• [WORK ORDER]: Establish how many lines in the material include the string "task" and report it as a lone number.

• [RECORDS FOR THE EXERCISE]:
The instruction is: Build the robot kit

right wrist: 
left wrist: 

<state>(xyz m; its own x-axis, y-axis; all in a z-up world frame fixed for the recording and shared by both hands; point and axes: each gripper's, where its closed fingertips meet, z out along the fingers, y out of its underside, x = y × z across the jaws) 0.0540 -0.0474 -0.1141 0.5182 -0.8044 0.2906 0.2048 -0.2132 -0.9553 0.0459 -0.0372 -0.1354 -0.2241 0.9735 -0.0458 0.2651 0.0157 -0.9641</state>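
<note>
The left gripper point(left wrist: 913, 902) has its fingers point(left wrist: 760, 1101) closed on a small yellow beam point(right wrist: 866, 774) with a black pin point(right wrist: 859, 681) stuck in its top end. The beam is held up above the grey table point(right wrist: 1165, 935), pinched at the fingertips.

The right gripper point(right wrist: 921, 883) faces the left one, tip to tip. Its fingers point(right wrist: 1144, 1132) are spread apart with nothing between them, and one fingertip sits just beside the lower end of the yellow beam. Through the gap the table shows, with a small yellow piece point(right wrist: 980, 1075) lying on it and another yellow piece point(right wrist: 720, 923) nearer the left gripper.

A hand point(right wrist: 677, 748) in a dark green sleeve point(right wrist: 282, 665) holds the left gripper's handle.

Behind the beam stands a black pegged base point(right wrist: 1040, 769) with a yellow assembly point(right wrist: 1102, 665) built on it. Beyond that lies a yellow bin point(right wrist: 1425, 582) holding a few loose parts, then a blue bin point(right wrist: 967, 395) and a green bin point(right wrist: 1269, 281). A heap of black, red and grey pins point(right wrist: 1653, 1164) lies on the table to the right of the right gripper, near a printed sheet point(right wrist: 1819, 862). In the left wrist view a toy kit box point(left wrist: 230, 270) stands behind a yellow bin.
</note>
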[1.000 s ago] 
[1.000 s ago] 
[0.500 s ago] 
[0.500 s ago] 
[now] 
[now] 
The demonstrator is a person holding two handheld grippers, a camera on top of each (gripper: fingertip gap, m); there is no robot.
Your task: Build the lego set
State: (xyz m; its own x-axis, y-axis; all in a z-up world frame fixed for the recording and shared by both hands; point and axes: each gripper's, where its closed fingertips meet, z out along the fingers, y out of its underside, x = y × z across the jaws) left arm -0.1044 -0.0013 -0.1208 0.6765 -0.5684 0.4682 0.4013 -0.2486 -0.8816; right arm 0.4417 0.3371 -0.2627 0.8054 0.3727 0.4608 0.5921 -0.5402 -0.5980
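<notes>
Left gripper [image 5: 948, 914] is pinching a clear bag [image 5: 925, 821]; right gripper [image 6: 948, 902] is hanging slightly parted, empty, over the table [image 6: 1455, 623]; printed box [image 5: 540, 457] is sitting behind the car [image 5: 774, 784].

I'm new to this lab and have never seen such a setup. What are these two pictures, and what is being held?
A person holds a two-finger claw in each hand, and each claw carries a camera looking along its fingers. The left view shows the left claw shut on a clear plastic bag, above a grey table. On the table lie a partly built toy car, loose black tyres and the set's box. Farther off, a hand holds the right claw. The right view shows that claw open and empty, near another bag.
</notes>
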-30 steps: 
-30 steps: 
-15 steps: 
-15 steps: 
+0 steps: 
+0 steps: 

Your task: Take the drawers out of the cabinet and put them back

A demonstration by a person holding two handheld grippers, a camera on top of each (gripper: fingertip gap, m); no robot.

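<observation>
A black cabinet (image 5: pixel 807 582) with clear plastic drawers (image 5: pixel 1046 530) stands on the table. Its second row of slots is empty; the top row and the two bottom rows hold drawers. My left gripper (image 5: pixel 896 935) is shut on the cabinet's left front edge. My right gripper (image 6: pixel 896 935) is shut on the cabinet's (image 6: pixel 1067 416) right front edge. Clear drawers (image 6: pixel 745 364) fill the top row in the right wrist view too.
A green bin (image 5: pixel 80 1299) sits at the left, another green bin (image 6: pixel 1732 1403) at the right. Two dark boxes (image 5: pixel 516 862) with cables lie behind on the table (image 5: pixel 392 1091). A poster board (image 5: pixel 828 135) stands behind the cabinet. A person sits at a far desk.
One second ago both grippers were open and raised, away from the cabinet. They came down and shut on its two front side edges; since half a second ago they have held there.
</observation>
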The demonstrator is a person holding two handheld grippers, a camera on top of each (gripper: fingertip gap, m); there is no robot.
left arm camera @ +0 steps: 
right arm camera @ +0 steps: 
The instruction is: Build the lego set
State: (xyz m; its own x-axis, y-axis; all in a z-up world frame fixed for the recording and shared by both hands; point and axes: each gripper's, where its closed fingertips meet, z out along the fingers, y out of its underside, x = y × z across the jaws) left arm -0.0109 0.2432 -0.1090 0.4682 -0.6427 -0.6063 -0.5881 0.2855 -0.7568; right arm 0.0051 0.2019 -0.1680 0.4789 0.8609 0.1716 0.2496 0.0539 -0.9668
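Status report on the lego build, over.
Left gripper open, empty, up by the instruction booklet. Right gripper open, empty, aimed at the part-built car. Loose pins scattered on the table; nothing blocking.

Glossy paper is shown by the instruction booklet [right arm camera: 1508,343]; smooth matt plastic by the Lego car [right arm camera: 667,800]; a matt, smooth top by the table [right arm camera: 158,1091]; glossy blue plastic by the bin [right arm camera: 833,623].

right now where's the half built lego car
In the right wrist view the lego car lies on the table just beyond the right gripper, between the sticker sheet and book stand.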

• [OUTPUT BELOW]: 2